What you have to do
Every line of the entries below from the one containing "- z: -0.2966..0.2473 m" to the one containing "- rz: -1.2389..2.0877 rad", both ends included, must be written out exactly. No other line belongs in the answer.

Data shown START

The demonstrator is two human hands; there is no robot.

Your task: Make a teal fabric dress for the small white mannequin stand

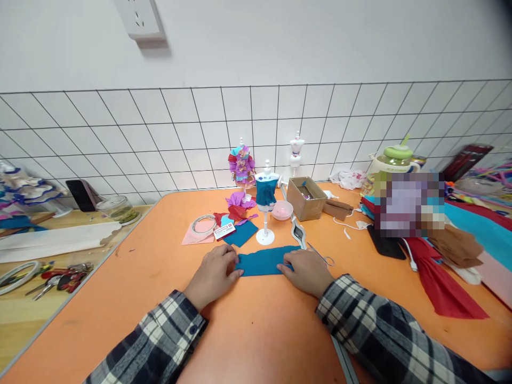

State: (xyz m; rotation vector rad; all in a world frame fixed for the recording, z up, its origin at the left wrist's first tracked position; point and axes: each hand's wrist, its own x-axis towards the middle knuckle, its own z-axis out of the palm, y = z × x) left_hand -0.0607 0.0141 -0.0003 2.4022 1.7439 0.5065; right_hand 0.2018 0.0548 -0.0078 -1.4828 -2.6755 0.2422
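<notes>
A strip of blue crepe paper (262, 262) lies flat on the orange table, its upper edge slightly uneven. My left hand (216, 271) grips its left end between thumb and bent fingers. At the other end, my right hand (306, 268) has its thumb and curled fingers on the paper. Just beyond the strip stands a small white dress form (265, 234), upright, with a blue wrap (266, 191) around its body. Scissors (328, 261) lie partly hidden behind my right hand.
Behind are a dressed purple form (242, 165), a bare white form (296, 149), a pink bowl (282, 210) and a cardboard box (316, 205). A tape roll (204, 225) and paper scraps lie left. Red paper (448, 288) and a green-lidded jug (396, 154) are right.
</notes>
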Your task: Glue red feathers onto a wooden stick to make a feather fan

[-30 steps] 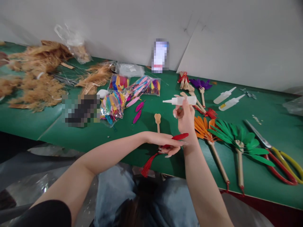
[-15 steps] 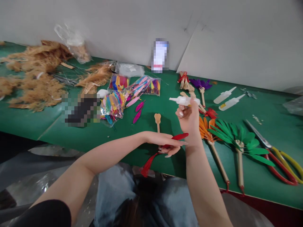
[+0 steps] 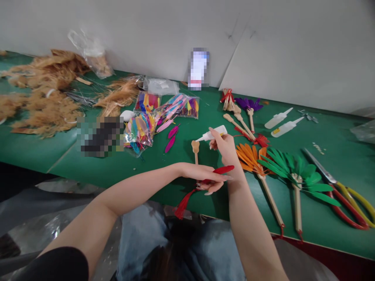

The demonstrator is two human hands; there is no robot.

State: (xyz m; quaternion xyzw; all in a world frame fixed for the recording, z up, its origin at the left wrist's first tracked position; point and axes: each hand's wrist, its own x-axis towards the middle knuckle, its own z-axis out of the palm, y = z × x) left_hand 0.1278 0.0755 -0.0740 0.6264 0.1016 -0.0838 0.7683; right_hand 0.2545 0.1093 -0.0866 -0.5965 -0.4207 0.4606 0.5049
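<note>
Swung white plastic nozzle bottle (image 3: 222,129) down within reach of flat, lobe-headed wooden stick (image 3: 195,147).
Gripped bottle in right fingers (image 3: 217,135); held slim red feather (image 3: 225,169) and stick in left fingers (image 3: 215,176).

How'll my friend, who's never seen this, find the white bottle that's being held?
Find the green table, then the person's right grip above it. It holds a white bottle, its thin nozzle pointing toward a wooden stick's rounded head. Two other white bottles lie on the table farther right; only this one is held.
</note>
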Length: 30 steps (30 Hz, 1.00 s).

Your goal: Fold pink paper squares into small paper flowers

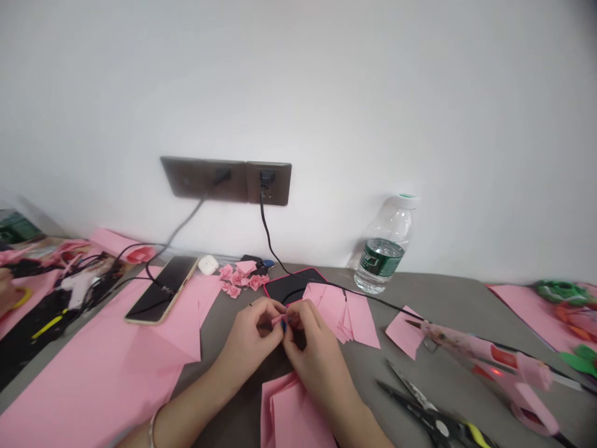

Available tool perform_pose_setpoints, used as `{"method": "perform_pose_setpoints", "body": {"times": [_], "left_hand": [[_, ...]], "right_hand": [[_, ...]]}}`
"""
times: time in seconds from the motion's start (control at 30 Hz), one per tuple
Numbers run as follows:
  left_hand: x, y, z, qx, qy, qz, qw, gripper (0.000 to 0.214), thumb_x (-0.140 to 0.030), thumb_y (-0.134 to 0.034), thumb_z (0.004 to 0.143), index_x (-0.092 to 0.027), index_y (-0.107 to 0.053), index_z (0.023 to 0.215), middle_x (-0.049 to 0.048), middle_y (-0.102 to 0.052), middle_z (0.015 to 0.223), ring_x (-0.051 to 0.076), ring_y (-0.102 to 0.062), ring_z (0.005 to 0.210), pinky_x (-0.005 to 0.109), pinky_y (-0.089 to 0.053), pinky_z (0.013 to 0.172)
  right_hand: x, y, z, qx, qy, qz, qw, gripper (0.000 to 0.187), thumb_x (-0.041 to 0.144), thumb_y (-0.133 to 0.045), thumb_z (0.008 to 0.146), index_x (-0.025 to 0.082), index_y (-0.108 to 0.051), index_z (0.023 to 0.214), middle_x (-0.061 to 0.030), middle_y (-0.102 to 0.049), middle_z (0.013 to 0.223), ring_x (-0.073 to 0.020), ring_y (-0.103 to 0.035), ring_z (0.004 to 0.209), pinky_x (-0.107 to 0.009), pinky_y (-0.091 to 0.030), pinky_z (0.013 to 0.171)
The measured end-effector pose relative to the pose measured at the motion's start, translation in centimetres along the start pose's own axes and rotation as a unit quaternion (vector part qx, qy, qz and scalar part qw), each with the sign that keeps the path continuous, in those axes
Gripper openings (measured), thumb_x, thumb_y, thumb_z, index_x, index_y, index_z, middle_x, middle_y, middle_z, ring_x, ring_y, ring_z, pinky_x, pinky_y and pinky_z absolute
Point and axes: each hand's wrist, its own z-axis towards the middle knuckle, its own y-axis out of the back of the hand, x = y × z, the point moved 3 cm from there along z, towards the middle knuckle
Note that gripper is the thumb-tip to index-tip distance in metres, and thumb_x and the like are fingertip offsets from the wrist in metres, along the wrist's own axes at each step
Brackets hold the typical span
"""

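Observation:
My left hand [256, 333] and my right hand [310, 339] meet at the middle of the desk, thumbs and fingertips pinched together. Between them is a small folded piece of pink paper [278, 319], mostly covered by my fingers. Just behind my left hand lies a cluster of pink paper flowers [236, 283]. Cut pink paper squares [361, 317] rest beyond my right hand, partly over a dark pad with a red edge [289, 285]. Folded pink sheets [298, 414] lie below my wrists.
At right are open scissors [426, 407], a pink glue gun [494, 358] with a lit red light, and a water bottle [380, 252]. A phone [161, 291] lies on pink sheets [102, 379] at left. Black cords run from the wall socket [269, 183]. Another person's hand [6, 292] shows far left.

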Motion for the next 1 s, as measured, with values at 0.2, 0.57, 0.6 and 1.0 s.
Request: {"method": "perform_pose_setpoints", "body": {"times": [0.2, 0.57, 0.6, 1.0], "left_hand": [[-0.1, -0.2, -0.1, 0.005, -0.022, 0.012, 1.0, 0.014, -0.014, -0.054, 0.082, -0.019, -0.049, 0.069, 0.0077, -0.064, 0.098, 0.02, -0.066, 0.088, 0.024, -0.054, 0.063], [-0.2, -0.3, 0.0, 0.009, -0.019, 0.015, 1.0, 0.01, -0.021, -0.056, 0.086, -0.017, -0.063, 0.082, 0.0115, -0.065, 0.111, 0.02, -0.07, 0.086, 0.025, -0.059, 0.063], [-0.2, -0.3, -0.1, 0.008, -0.023, 0.019, 1.0, 0.009, -0.02, -0.057, 0.085, -0.017, -0.064, 0.081, 0.0114, -0.065, 0.111, 0.02, -0.07, 0.085, 0.025, -0.059, 0.063], [-0.4, -0.3, -0.5, 0.013, -0.104, 0.07, 0.992, 0.024, -0.01, -0.055, 0.082, -0.021, -0.068, 0.1, 0.0096, -0.065, 0.114, 0.017, -0.07, 0.085, 0.023, -0.061, 0.067]], "right_hand": [[-0.2, -0.1, 0.0, -0.015, 0.007, 0.009, 1.0, 0.024, 0.003, -0.042, 0.08, 0.023, -0.051, 0.091, -0.0038, -0.058, 0.088, -0.018, -0.062, 0.078, -0.027, -0.053, 0.068], [-0.9, 0.3, 0.3, -0.026, -0.012, 0.104, 0.994, 0.02, 0.007, -0.043, 0.085, 0.022, -0.055, 0.09, -0.0041, -0.059, 0.088, -0.0177, -0.062, 0.081, -0.028, -0.054, 0.07], [-0.9, 0.3, 0.3, -0.032, -0.012, 0.11, 0.993, 0.02, 0.006, -0.043, 0.085, 0.022, -0.055, 0.09, -0.0041, -0.059, 0.088, -0.0176, -0.063, 0.081, -0.028, -0.054, 0.07], [-2.0, 0.2, 0.1, -0.058, -0.037, 0.151, 0.986, 0.018, 0.008, -0.046, 0.082, 0.022, -0.055, 0.091, -0.0037, -0.065, 0.084, -0.018, -0.068, 0.078, -0.028, -0.058, 0.068]]}}
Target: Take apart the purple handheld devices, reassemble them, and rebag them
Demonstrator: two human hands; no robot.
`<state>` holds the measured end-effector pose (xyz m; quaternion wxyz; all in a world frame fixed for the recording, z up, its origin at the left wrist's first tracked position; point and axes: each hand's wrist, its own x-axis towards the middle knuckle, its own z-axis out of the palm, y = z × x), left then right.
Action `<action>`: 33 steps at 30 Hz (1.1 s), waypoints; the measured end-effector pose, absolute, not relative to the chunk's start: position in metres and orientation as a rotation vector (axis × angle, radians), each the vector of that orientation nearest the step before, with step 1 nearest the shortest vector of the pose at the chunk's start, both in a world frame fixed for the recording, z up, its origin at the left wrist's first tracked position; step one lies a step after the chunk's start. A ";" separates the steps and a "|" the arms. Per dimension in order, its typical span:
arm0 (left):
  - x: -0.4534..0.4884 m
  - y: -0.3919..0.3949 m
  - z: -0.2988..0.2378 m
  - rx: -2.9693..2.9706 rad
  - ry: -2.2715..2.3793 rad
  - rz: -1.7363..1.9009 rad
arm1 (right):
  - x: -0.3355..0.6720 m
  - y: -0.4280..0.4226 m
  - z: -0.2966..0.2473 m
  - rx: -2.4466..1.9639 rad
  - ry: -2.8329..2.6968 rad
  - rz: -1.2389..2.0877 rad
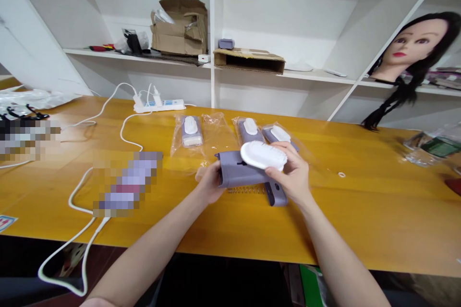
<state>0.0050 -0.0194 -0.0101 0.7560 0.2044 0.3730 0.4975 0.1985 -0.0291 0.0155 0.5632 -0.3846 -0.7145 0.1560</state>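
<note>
My left hand (209, 181) is closed round the left end of a hollow purple plastic casing (232, 172). Between the thumb and fingers of my right hand (295, 172) is a white oval cover (262, 154), tilted over the casing's upper face; whether the two touch I cannot tell. Under the casing's right end a small purple plastic part (276, 194) shows against the table. A row of small metal springs (247, 190) lies just below the casing, partly hidden by it. Beyond my hands are several similar purple pieces with white oval tops, one of them a bagged unit (192, 132).
A phone-like blurred device (131, 182) with white cables lies on the left. Behind it is a power strip (163, 105). A small white ring (341, 174) and a clear plastic bottle (432, 146) are on the right. Shelves hold cardboard boxes (180, 33) and a mannequin head (410, 48).
</note>
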 end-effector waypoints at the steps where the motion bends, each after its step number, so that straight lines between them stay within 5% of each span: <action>1: 0.005 -0.019 -0.008 0.428 0.820 1.120 | 0.201 -0.028 0.016 -0.931 -1.595 0.344; 6: -0.003 -0.012 0.004 0.357 0.890 1.460 | 0.233 -0.022 0.032 -1.420 -1.468 0.463; 11: -0.014 0.000 0.002 0.459 0.873 1.668 | 0.255 -0.021 0.045 -1.897 -1.618 0.233; 23: -0.022 0.012 -0.007 0.484 0.888 1.534 | 0.207 -0.039 0.033 -1.171 -2.433 0.844; 33: -0.033 0.021 0.000 0.408 0.965 1.330 | 0.171 -0.053 0.014 -1.222 -2.867 0.407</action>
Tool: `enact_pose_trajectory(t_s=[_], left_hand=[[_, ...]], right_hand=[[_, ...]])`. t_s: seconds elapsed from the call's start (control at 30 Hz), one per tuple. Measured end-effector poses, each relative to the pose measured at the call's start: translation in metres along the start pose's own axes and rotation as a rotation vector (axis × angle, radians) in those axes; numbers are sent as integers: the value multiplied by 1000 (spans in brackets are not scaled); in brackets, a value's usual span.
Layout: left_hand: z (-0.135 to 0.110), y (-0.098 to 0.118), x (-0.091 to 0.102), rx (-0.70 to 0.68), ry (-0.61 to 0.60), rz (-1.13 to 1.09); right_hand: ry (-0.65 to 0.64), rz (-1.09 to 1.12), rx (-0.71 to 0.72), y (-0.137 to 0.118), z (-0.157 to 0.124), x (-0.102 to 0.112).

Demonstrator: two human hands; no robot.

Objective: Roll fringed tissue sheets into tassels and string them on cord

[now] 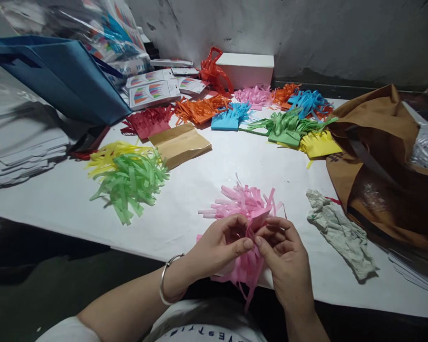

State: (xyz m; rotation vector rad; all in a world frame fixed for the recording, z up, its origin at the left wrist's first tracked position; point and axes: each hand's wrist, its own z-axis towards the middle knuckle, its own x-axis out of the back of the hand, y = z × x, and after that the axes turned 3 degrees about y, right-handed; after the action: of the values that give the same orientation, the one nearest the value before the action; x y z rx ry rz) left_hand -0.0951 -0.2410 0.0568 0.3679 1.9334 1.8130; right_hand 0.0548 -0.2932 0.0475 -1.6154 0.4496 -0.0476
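While the left hand and the right hand are pinching the pink fringe over the near edge of the table, apparently by its band, a light, even grip is looking best for sparing it creases

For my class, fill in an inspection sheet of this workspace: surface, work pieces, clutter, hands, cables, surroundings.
Surface: white table, partly covered.
Work pieces: pink fringed piece in hand; green fringe bundle overlapping yellow fringe bundle at picture left; more colored bundles toward the back.
Clutter: crumpled pale cloth and brown bag at picture right; blue bag at picture left.
Hands: left hand and right hand both hold the pink fringed piece in their fingers.
Cables: nothing seen.
Surroundings: grey wall behind the table.
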Motion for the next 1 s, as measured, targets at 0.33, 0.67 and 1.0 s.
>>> enact_pose_trajectory(t_s=[0.33, 0.67, 1.0], left_hand=[[-6, 8, 9, -308, 145, 755], [-16, 2, 4, -561, 78, 1082], [4, 23, 22, -726, -128, 1225]], right_hand=[[186, -503, 521, 5, -6, 9], [136, -1029, 964, 9, -4, -2], [-70, -877, 509, -20, 4, 17]])
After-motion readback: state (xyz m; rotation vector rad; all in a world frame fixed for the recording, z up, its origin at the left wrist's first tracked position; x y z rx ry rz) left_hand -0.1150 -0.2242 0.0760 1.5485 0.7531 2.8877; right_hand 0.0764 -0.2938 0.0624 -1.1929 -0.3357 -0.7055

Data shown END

Task solution
  - z: -0.2966..0.2473 m
  - rx: -2.4466..1.9639 rad
  - ry: -2.8329..2.6968 rad
  - rz: -1.2389..2.0877 rad

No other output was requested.